* TASK DETAILS *
Everything from the line containing "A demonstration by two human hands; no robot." through the line containing "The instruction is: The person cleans" should be repeated exactly, and nothing else from the data.

* PROVIDED DATA *
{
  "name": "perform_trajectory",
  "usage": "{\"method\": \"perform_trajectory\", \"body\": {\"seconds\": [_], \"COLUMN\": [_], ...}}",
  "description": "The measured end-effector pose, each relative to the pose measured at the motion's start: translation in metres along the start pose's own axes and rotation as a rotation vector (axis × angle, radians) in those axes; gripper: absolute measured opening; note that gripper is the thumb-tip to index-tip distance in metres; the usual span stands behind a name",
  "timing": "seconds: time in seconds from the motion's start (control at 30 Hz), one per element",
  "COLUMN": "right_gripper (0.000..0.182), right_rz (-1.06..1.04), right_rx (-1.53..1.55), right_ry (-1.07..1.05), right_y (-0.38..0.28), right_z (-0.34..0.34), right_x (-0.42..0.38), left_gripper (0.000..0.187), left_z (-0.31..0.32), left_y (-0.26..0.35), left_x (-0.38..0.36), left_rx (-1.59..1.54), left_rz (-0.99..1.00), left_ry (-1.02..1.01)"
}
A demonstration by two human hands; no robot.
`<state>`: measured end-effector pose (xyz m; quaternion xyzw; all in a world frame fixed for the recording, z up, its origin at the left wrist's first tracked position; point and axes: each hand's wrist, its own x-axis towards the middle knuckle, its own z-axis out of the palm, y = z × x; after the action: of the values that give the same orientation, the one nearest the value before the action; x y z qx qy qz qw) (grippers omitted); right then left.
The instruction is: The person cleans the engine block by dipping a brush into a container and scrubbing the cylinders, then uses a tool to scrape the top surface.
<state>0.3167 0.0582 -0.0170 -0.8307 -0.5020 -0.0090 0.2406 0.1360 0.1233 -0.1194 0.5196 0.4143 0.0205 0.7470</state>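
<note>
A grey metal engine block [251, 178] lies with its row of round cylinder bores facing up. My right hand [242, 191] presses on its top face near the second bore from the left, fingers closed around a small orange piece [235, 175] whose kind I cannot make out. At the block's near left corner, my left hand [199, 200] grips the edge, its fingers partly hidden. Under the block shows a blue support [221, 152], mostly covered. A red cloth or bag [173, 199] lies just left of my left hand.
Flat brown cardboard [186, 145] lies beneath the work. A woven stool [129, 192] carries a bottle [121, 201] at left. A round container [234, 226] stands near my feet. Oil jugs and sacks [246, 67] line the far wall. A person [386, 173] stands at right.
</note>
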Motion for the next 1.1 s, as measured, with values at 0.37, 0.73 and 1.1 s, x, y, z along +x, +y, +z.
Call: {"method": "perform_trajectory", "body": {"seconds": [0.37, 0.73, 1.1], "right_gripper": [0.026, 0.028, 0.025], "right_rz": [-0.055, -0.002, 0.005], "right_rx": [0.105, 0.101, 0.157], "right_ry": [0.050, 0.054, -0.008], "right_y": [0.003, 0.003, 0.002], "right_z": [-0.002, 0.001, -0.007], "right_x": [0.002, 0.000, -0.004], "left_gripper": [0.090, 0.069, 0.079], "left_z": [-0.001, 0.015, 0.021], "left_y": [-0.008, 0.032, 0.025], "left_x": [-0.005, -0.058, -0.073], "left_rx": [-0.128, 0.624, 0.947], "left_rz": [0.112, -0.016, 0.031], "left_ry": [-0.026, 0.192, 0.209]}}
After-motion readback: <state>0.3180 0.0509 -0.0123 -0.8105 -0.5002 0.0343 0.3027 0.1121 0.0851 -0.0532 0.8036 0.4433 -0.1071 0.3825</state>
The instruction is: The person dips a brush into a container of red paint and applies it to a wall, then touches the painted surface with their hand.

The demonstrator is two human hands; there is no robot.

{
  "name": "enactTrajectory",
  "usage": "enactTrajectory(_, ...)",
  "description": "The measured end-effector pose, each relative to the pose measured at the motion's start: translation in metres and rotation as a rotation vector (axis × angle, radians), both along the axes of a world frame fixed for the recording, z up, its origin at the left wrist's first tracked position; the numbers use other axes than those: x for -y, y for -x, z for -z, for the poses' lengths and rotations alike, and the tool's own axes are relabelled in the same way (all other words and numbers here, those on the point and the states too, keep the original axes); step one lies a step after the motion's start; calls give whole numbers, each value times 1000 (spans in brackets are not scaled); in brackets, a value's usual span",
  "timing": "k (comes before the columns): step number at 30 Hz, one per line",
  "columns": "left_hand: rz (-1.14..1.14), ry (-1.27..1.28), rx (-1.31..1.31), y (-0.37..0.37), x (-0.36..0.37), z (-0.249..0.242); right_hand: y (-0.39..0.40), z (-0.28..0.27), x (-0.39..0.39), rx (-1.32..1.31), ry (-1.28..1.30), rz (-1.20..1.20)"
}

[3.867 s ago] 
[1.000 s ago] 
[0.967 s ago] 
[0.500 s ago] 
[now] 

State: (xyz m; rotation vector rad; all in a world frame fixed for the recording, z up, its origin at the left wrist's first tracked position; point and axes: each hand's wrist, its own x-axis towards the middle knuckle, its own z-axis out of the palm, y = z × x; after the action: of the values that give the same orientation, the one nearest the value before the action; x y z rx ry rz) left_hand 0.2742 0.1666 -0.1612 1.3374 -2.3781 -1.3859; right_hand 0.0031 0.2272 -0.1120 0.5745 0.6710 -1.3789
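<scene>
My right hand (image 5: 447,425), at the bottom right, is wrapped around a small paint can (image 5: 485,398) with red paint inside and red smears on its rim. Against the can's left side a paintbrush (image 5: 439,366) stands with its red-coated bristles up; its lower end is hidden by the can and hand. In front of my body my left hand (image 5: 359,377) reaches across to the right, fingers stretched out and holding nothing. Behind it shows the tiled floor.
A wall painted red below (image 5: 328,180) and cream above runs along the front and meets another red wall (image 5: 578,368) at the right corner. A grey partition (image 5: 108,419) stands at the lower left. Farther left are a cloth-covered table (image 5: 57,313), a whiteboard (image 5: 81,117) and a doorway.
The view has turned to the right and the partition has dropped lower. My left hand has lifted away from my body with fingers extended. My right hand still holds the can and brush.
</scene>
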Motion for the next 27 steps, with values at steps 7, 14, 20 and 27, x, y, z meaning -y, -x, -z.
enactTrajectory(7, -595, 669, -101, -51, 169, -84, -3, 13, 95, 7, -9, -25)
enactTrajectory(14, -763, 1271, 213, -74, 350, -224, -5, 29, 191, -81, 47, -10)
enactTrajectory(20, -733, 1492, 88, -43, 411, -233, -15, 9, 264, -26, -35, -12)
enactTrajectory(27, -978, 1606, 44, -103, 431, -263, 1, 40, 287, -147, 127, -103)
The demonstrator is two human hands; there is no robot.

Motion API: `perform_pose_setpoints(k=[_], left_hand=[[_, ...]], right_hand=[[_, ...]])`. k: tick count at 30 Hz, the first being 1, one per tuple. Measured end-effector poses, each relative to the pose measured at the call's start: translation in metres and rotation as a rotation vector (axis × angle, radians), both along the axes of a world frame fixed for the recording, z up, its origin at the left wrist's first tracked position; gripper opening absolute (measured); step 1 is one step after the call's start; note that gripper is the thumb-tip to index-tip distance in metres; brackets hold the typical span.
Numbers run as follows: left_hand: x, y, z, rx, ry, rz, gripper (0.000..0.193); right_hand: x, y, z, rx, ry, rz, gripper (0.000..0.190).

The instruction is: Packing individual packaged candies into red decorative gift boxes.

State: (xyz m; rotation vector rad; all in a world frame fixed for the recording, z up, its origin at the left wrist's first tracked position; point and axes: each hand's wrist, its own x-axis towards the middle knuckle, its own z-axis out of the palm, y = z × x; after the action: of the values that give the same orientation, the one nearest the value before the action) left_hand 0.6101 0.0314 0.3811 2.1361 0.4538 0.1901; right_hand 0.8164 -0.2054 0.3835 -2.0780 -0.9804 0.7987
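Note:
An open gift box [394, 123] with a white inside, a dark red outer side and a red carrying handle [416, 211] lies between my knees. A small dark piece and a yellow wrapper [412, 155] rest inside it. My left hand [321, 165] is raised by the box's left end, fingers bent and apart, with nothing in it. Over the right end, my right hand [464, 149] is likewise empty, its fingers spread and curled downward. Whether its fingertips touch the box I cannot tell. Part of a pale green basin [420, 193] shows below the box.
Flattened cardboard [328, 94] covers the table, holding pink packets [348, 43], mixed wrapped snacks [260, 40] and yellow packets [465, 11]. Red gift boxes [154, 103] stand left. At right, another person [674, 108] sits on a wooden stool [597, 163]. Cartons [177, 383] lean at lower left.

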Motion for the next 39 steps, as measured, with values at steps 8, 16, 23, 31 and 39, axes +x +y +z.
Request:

* ANSWER TO THE PROBLEM *
A demonstration by two human hands; no robot.
`<state>`: measured end-effector pose (xyz m; quaternion xyzw; all in a world frame fixed for the recording, z up, its origin at the left wrist's first tracked position; point and axes: each hand's wrist, its own x-axis towards the middle knuckle, its own z-axis out of the palm, y = z × x; after the action: of the values that give the same orientation, the one nearest the value before the action; x y z qx qy qz qw) (grippers omitted); right then left.
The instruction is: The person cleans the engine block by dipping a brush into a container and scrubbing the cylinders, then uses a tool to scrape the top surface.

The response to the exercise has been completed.